WHAT IS EXPECTED –
For the word "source", give the number of lines in these entries that contain it, with nothing else.

◆ ◆ ◆ ◆ ◆

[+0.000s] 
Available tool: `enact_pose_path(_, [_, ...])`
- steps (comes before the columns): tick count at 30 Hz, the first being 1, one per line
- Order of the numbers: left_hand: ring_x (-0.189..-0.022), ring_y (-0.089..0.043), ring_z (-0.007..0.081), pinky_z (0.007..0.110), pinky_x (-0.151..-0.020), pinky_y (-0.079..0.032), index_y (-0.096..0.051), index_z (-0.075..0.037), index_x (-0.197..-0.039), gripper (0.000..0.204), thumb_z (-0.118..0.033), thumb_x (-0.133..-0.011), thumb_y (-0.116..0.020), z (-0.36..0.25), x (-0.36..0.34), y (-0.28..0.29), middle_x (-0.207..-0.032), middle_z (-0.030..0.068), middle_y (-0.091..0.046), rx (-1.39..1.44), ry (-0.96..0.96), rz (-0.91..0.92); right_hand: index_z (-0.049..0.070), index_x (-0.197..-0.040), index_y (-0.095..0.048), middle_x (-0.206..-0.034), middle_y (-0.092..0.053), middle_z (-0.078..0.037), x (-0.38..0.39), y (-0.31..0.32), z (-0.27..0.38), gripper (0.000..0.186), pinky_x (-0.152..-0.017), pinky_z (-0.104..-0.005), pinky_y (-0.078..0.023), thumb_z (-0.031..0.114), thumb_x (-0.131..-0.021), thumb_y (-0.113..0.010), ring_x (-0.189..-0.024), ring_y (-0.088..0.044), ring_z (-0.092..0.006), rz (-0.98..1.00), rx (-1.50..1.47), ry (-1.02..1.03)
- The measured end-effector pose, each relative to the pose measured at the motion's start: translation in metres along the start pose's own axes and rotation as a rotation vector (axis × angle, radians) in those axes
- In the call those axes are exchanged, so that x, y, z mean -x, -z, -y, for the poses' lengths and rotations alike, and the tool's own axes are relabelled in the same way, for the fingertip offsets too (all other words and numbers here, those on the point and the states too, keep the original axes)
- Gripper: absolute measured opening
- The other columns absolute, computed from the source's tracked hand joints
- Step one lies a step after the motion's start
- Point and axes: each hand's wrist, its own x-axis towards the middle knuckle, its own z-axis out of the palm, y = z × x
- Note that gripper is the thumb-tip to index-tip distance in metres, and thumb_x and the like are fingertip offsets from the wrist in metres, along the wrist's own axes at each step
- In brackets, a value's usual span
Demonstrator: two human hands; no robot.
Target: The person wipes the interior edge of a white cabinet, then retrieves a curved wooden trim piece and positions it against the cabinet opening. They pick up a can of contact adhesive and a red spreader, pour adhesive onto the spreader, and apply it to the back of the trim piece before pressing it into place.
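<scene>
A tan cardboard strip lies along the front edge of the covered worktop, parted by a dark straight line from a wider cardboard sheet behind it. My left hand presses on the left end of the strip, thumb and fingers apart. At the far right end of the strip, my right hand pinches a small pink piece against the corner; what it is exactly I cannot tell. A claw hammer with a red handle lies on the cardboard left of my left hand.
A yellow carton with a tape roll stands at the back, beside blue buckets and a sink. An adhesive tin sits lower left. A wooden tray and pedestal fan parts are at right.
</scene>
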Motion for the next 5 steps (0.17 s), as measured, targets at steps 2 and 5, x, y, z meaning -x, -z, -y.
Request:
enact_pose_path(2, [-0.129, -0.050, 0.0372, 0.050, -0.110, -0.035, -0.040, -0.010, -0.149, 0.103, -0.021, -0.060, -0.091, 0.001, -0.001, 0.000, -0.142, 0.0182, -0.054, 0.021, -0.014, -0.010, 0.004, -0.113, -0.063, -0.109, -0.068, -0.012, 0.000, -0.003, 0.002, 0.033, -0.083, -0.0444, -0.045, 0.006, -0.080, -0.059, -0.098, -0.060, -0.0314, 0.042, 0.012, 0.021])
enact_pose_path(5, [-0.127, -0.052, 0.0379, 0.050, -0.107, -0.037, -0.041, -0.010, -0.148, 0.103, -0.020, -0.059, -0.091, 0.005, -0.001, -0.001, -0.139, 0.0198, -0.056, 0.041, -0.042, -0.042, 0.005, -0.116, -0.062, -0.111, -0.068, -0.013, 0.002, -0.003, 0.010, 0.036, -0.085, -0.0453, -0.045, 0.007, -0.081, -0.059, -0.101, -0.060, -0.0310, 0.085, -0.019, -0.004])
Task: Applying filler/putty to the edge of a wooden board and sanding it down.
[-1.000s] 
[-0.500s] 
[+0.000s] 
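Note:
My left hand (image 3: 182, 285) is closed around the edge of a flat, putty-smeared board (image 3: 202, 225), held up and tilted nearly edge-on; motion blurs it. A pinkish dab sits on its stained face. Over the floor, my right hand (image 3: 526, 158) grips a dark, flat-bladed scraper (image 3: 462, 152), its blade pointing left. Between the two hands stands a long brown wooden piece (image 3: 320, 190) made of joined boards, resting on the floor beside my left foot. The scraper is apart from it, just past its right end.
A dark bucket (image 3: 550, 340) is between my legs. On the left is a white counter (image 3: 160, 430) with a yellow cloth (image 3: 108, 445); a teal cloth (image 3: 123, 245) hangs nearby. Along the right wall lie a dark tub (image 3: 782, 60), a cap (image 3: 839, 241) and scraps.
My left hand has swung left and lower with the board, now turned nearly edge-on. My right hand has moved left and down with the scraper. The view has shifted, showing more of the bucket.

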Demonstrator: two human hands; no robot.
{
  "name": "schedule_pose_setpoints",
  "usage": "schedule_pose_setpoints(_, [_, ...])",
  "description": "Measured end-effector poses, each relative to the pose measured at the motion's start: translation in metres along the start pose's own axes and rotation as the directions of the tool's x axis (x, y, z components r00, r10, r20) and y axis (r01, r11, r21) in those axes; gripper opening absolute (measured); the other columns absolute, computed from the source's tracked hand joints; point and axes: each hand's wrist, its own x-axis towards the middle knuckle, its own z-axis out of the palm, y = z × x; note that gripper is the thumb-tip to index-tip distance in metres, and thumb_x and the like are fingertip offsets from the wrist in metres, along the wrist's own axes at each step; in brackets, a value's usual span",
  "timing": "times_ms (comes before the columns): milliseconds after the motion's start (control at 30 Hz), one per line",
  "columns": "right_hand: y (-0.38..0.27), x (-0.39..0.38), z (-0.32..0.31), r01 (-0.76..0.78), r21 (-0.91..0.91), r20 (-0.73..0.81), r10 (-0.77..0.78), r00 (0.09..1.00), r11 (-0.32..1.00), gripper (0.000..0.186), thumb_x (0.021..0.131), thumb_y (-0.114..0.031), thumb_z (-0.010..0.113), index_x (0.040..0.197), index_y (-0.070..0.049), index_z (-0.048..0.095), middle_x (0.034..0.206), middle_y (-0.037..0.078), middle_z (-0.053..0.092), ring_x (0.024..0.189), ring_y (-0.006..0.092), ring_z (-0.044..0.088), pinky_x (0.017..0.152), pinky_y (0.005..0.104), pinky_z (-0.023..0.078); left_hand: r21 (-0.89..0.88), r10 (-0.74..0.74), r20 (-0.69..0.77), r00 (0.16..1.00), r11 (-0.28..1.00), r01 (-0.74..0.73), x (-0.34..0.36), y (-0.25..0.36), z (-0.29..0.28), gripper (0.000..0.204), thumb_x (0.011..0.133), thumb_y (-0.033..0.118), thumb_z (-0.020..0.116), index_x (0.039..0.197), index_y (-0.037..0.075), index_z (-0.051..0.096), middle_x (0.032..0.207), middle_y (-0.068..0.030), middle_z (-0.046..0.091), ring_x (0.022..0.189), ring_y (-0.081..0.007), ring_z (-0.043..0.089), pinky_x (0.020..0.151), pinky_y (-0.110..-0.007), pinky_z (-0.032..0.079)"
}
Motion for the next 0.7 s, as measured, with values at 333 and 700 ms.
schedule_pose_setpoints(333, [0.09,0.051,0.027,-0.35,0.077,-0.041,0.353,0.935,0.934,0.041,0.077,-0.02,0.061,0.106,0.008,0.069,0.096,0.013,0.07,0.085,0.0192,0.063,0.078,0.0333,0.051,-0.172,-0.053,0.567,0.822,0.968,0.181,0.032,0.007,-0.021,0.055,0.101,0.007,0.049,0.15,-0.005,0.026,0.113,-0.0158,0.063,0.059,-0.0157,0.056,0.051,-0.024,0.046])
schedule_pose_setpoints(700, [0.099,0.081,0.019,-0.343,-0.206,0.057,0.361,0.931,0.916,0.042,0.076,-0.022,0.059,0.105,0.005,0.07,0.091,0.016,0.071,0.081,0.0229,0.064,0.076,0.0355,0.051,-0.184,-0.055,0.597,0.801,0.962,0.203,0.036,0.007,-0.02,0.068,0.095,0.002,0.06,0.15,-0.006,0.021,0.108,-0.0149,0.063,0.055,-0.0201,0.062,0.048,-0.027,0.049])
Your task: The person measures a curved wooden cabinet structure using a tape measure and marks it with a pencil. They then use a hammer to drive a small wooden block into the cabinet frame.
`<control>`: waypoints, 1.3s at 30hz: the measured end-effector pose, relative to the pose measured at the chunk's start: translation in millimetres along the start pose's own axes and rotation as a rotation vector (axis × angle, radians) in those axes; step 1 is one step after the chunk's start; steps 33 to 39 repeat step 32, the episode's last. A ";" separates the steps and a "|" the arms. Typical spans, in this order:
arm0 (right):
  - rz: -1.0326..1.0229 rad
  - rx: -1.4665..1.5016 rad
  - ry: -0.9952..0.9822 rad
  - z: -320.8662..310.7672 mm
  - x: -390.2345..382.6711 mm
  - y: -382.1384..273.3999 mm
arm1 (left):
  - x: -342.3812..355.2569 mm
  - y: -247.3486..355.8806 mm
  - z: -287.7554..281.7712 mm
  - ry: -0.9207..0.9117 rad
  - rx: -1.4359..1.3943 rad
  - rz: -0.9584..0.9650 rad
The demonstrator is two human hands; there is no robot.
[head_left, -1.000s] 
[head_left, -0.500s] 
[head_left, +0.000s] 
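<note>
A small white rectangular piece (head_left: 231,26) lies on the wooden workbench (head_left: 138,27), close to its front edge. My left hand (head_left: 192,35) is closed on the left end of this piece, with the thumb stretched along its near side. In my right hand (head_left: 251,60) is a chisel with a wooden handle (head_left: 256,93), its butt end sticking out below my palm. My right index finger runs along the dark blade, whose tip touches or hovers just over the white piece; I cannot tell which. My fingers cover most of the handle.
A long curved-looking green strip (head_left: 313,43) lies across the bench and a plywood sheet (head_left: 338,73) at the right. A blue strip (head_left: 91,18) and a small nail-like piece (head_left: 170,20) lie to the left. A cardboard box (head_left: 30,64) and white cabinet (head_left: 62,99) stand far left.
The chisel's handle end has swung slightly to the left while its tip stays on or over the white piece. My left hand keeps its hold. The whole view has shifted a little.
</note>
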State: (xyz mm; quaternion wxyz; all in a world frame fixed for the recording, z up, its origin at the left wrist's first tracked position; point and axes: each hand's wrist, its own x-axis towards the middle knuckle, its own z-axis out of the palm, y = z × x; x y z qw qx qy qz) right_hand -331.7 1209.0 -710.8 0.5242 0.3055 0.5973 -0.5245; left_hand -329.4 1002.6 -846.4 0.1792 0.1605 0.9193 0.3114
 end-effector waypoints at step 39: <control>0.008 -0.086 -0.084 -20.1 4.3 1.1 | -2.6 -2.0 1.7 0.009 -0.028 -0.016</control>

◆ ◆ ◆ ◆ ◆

SOLVED EXERCISE –
2